Work request: Only the total should be returned: the number of lines in the data that hold the string "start".

Records supplied:
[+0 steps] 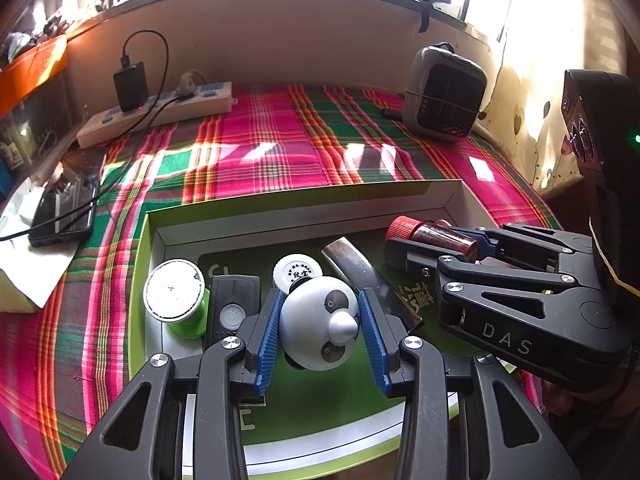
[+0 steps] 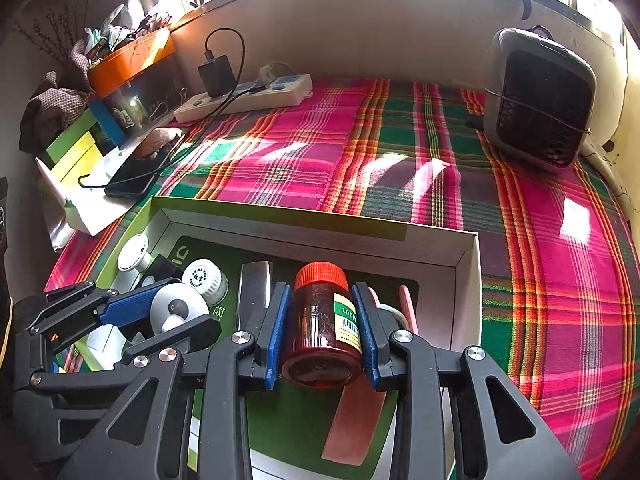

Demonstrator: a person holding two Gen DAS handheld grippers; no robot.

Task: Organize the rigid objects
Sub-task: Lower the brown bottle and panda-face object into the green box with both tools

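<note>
I am in the placing step, I think: both things are already over the green box (image 1: pixel 448 200), which lies on the bench under a plaid cloth (image 1: pixel 280 140). My left hand-held gripper (image 1: pixel 322 320) is closed on the white panda-face toy (image 1: pixel 320 322); its blue pads press the toy on both sides, low in the box near the front. My right hand-held gripper (image 2: pixel 322 332) is clamped on the brown bottle with red cap (image 2: pixel 326 320), with the cap pointing to 12 o'clock. In the left wrist view this bottle is at 2 o'clock from the toy. Already in the box are a green spool (image 1: pixel 176 300) at 9 o'clock from the toy, a small white jar (image 1: pixel 298 272) at 11 o'clock and a metal blade (image 1: pixel 360 268) at 1 o'clock. I cannot tell if the toy touches the floor of the box. The next move calls for lowering each thing into a free place, without knocking the jar, and only then opening the jaws.
</note>
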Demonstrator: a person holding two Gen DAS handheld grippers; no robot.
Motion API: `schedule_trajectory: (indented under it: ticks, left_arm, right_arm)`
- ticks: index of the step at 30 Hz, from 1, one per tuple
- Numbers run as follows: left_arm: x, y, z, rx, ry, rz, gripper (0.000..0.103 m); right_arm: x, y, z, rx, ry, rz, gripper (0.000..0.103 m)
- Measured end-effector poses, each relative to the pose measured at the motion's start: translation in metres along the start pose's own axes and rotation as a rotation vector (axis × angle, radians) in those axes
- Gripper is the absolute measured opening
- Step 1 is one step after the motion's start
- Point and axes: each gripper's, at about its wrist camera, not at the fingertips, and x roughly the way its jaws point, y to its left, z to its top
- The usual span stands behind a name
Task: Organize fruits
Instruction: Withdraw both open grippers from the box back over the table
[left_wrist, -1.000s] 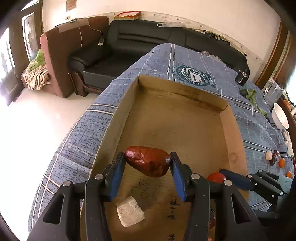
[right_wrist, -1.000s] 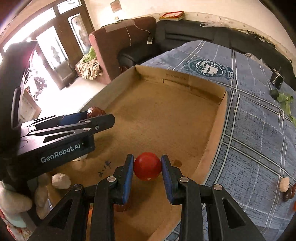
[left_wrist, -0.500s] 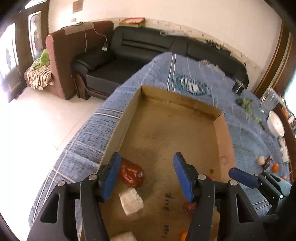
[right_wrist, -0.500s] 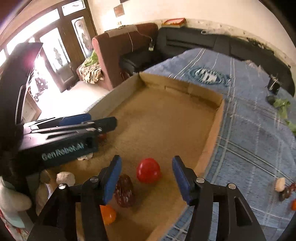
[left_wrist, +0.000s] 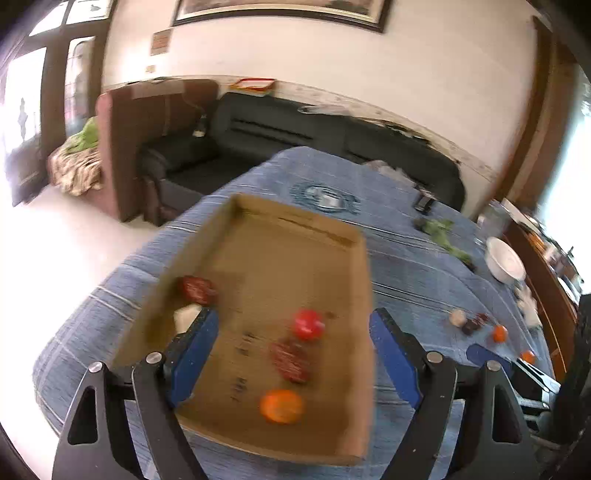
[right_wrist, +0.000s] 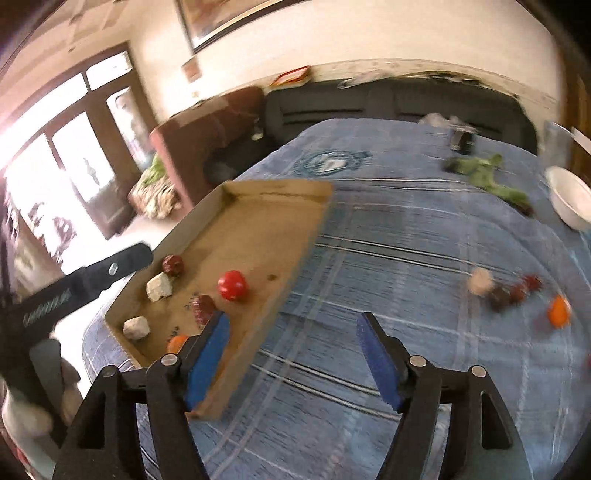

Solution: 2